Give back the records in their entirety, exactly.

Segment Start: PROVIDED INFORMATION

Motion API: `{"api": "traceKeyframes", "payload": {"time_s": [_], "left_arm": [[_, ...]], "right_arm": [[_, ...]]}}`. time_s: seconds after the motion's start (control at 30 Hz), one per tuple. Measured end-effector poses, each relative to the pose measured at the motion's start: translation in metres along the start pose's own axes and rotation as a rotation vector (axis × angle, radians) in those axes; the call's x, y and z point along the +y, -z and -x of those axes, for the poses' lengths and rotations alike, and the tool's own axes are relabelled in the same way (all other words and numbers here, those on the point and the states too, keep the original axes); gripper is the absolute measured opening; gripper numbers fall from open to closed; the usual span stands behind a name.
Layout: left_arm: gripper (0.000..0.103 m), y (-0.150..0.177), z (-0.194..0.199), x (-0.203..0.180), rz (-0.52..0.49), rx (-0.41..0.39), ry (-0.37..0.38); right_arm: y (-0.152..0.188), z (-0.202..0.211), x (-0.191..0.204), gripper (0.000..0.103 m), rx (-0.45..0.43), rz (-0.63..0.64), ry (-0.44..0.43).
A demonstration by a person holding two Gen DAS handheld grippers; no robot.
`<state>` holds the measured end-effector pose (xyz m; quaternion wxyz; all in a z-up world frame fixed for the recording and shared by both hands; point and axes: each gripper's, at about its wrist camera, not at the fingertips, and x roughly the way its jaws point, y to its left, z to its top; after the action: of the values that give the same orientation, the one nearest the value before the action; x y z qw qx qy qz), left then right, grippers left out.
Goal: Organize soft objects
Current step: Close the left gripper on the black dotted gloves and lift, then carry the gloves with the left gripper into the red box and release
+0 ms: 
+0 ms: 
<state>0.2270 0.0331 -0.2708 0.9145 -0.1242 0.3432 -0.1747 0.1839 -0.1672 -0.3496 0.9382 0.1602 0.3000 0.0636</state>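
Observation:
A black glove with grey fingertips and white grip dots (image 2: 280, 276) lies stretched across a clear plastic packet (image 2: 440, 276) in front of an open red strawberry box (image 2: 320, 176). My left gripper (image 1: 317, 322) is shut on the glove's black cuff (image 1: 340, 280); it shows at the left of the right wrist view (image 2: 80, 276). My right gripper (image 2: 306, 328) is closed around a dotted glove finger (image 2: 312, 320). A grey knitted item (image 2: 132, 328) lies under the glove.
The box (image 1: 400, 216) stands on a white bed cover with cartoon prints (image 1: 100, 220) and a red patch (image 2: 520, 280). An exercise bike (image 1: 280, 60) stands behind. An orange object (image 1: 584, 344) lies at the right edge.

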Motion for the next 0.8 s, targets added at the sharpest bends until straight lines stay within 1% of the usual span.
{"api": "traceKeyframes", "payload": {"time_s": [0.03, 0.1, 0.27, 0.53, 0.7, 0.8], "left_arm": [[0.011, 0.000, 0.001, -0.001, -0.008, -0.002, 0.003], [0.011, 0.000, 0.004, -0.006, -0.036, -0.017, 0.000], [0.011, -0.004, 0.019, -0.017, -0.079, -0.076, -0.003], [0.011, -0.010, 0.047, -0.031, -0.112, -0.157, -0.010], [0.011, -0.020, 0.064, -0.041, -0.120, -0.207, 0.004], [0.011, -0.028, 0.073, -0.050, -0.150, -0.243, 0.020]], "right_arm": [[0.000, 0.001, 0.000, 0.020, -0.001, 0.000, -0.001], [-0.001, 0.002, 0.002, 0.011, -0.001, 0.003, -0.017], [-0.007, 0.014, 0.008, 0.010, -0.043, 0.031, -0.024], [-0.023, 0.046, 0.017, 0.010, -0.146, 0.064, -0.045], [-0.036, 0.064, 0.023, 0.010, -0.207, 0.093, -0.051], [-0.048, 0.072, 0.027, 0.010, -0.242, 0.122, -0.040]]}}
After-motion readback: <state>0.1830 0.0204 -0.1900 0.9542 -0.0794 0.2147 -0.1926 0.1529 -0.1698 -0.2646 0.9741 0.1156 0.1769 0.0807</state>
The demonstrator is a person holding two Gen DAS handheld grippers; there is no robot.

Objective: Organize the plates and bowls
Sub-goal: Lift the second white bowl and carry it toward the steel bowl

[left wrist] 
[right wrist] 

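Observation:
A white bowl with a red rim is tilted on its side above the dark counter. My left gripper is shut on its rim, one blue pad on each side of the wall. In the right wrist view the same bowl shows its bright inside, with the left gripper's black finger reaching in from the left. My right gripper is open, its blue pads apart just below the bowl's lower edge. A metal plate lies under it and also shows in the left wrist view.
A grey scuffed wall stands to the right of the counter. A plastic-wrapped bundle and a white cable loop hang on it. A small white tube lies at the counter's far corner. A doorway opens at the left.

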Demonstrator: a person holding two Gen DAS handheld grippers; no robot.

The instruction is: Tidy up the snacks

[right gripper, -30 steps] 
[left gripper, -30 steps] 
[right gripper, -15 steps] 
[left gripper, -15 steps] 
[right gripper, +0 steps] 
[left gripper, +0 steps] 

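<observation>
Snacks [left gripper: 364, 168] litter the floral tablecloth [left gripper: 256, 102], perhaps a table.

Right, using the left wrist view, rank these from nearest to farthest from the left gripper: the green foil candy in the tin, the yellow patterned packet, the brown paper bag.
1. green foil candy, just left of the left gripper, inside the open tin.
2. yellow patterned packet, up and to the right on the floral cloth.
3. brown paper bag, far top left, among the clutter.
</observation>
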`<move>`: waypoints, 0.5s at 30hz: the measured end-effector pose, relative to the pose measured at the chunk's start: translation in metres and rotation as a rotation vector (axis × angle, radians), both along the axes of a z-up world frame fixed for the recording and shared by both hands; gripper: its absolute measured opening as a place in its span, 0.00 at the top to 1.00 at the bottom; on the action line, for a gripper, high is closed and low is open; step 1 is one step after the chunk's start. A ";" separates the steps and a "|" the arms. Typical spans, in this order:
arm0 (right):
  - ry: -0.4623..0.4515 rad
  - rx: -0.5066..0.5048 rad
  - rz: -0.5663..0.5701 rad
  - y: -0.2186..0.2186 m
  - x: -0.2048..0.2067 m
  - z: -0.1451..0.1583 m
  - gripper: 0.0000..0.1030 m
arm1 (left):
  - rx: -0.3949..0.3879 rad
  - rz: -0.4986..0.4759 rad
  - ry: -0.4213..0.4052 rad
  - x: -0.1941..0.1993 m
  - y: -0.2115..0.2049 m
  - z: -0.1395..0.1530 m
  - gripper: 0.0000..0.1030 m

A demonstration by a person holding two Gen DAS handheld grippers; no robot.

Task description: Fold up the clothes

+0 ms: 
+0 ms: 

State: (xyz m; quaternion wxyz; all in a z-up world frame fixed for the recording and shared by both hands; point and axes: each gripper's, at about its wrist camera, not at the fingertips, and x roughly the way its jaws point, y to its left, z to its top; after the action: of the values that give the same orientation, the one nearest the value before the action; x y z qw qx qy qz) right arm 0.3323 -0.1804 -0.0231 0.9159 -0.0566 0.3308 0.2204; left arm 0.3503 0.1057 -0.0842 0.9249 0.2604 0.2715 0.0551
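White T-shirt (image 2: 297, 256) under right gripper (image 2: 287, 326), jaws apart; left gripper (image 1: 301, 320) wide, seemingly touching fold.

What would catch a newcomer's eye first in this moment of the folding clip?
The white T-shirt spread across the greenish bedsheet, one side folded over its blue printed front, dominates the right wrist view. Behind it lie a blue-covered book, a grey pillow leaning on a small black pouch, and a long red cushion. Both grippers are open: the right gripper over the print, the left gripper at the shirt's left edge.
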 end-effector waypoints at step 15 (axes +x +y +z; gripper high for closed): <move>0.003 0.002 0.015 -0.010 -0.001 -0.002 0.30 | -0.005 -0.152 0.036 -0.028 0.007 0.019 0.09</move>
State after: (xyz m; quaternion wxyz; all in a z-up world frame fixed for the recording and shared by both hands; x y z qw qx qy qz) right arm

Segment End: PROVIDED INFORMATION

THE COMPLETED TASK
Motion API: `{"api": "traceKeyframes", "payload": {"time_s": [_], "left_arm": [[_, ...]], "right_arm": [[_, ...]]}}`. time_s: seconds after the motion's start (control at 30 Hz), one per tuple. Measured end-effector poses, each relative to the pose measured at the motion's start: translation in metres along the start pose's own axes and rotation as a rotation vector (axis × angle, radians) in those axes; the call's x, y and z point along the +y, -z and -x of those axes, for the poses' lengths and rotations alike, and the tool's own axes are relabelled in the same way (all other words and numbers here, those on the point and the states too, keep the original axes); gripper is the absolute measured opening; gripper numbers fall from open to closed; the usual span stands behind a name.
Layout: left_arm: gripper (0.000..0.103 m), y (-0.150..0.177), z (-0.194..0.199), x (-0.203..0.180), rz (-0.52..0.49), rx (-0.41..0.39), ry (-0.37..0.38); right_arm: y (-0.152..0.188), z (-0.202..0.211), x (-0.191..0.204), gripper (0.000..0.103 m), rx (-0.45..0.43), rz (-0.63..0.64), ry (-0.44..0.43).
A demonstration by a person holding two Gen DAS handheld grippers; no robot.
`<state>` holds the measured end-effector pose (xyz m; quaternion wxyz; all in a z-up world frame fixed for the recording and shared by both hands; point and axes: each gripper's, at about its wrist camera, not at the fingertips, and x roughly the way its jaws point, y to its left, z to its top; after the action: of the values that give the same orientation, the one nearest the value before the action; x y z qw qx qy qz), left then right, grippers left out.
Goal: Organize soft objects
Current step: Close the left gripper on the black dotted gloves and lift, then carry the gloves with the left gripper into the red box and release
+0 ms: 
+0 ms: 
<state>0.2270 0.0331 -0.2708 0.9145 -0.1242 0.3432 -0.1747 0.1839 -0.1672 -0.3496 0.9382 0.1602 0.3000 0.0636</state>
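Observation:
A black glove with grey fingertips and white grip dots (image 2: 280, 276) lies stretched across a clear plastic packet (image 2: 440, 276) in front of an open red strawberry box (image 2: 320, 176). My left gripper (image 1: 317, 322) is shut on the glove's black cuff (image 1: 340, 280); it shows at the left of the right wrist view (image 2: 80, 276). My right gripper (image 2: 306, 328) is closed around a dotted glove finger (image 2: 312, 320). A grey knitted item (image 2: 132, 328) lies under the glove.
The box (image 1: 400, 216) stands on a white bed cover with cartoon prints (image 1: 100, 220) and a red patch (image 2: 520, 280). An exercise bike (image 1: 280, 60) stands behind. An orange object (image 1: 584, 344) lies at the right edge.
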
Motion for the next 0.8 s, targets added at the sharpest bends until straight lines stay within 1% of the usual span.
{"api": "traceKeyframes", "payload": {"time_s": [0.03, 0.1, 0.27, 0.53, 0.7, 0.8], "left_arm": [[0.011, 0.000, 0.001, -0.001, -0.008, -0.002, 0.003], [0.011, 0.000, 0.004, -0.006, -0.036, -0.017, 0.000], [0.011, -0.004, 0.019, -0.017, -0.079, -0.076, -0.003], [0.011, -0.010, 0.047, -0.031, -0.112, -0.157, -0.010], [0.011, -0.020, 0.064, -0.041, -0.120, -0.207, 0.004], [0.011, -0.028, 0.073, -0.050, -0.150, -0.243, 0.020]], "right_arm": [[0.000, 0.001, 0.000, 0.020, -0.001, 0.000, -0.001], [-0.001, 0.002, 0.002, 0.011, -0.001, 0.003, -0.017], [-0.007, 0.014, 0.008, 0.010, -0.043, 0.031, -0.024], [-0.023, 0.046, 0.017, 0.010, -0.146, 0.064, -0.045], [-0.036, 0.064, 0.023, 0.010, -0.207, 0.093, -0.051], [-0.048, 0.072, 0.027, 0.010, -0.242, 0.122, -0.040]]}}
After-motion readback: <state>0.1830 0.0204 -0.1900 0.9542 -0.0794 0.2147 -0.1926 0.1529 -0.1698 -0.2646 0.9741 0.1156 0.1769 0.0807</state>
The demonstrator is a person holding two Gen DAS handheld grippers; there is no robot.

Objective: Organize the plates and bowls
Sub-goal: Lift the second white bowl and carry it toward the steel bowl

[left wrist] 
[right wrist] 

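Observation:
A white bowl with a red rim is tilted on its side above the dark counter. My left gripper is shut on its rim, one blue pad on each side of the wall. In the right wrist view the same bowl shows its bright inside, with the left gripper's black finger reaching in from the left. My right gripper is open, its blue pads apart just below the bowl's lower edge. A metal plate lies under it and also shows in the left wrist view.
A grey scuffed wall stands to the right of the counter. A plastic-wrapped bundle and a white cable loop hang on it. A small white tube lies at the counter's far corner. A doorway opens at the left.
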
Demonstrator: a person holding two Gen DAS handheld grippers; no robot.

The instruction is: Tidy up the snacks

[right gripper, -30 steps] 
[left gripper, -30 steps] 
[right gripper, -15 steps] 
[left gripper, -15 steps] 
[right gripper, +0 steps] 
[left gripper, +0 steps] 

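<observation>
Snacks [left gripper: 364, 168] litter the floral tablecloth [left gripper: 256, 102], perhaps a table.

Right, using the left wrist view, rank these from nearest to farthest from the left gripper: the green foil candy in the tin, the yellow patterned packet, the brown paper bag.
1. green foil candy, just left of the left gripper, inside the open tin.
2. yellow patterned packet, up and to the right on the floral cloth.
3. brown paper bag, far top left, among the clutter.
</observation>
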`<move>`: waypoints, 0.5s at 30hz: the measured end-effector pose, relative to the pose measured at the chunk's start: translation in metres and rotation as a rotation vector (axis × angle, radians), both along the axes of a z-up world frame fixed for the recording and shared by both hands; gripper: its absolute measured opening as a place in its span, 0.00 at the top to 1.00 at the bottom; on the action line, for a gripper, high is closed and low is open; step 1 is one step after the chunk's start. A ";" separates the steps and a "|" the arms. Typical spans, in this order:
arm0 (right):
  - ry: -0.4623..0.4515 rad
  - rx: -0.5066..0.5048 rad
  - rz: -0.5663..0.5701 rad
  - y: -0.2186..0.2186 m
  - x: -0.2048..0.2067 m
  - z: -0.1451..0.1583 m
  - gripper: 0.0000..0.1030 m
arm1 (left):
  - rx: -0.3949..0.3879 rad
  - rz: -0.4986..0.4759 rad
  - ry: -0.4213..0.4052 rad
  - x: -0.1941..0.1993 m
  - y: -0.2115..0.2049 m
  - z: -0.1395..0.1530 m
  - gripper: 0.0000..0.1030 m

A demonstration by a person holding two Gen DAS handheld grippers; no robot.

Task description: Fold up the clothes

+0 ms: 
+0 ms: 

State: (xyz m; quaternion wxyz; all in a z-up world frame fixed for the recording and shared by both hands; point and axes: each gripper's, at about its wrist camera, not at the fingertips, and x roughly the way its jaws point, y to its left, z to its top; after the action: of the values that give the same orientation, the one nearest the value before the action; x y z qw qx qy qz) right arm 0.3323 -0.1804 -0.0231 0.9159 -0.0566 0.3308 0.2204; left arm 0.3503 0.1057 -0.0842 0.9249 0.2604 0.2715 0.0551
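White T-shirt (image 2: 297, 256) under right gripper (image 2: 287, 326), jaws apart; left gripper (image 1: 301, 320) wide, seemingly touching fold.

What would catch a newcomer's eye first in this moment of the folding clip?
The white T-shirt spread across the greenish bedsheet, one side folded over its blue printed front, dominates the right wrist view. Behind it lie a blue-covered book, a grey pillow leaning on a small black pouch, and a long red cushion. Both grippers are open: the right gripper over the print, the left gripper at the shirt's left edge.
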 end-effector waypoints at step 15 (axes +x +y +z; gripper high for closed): <move>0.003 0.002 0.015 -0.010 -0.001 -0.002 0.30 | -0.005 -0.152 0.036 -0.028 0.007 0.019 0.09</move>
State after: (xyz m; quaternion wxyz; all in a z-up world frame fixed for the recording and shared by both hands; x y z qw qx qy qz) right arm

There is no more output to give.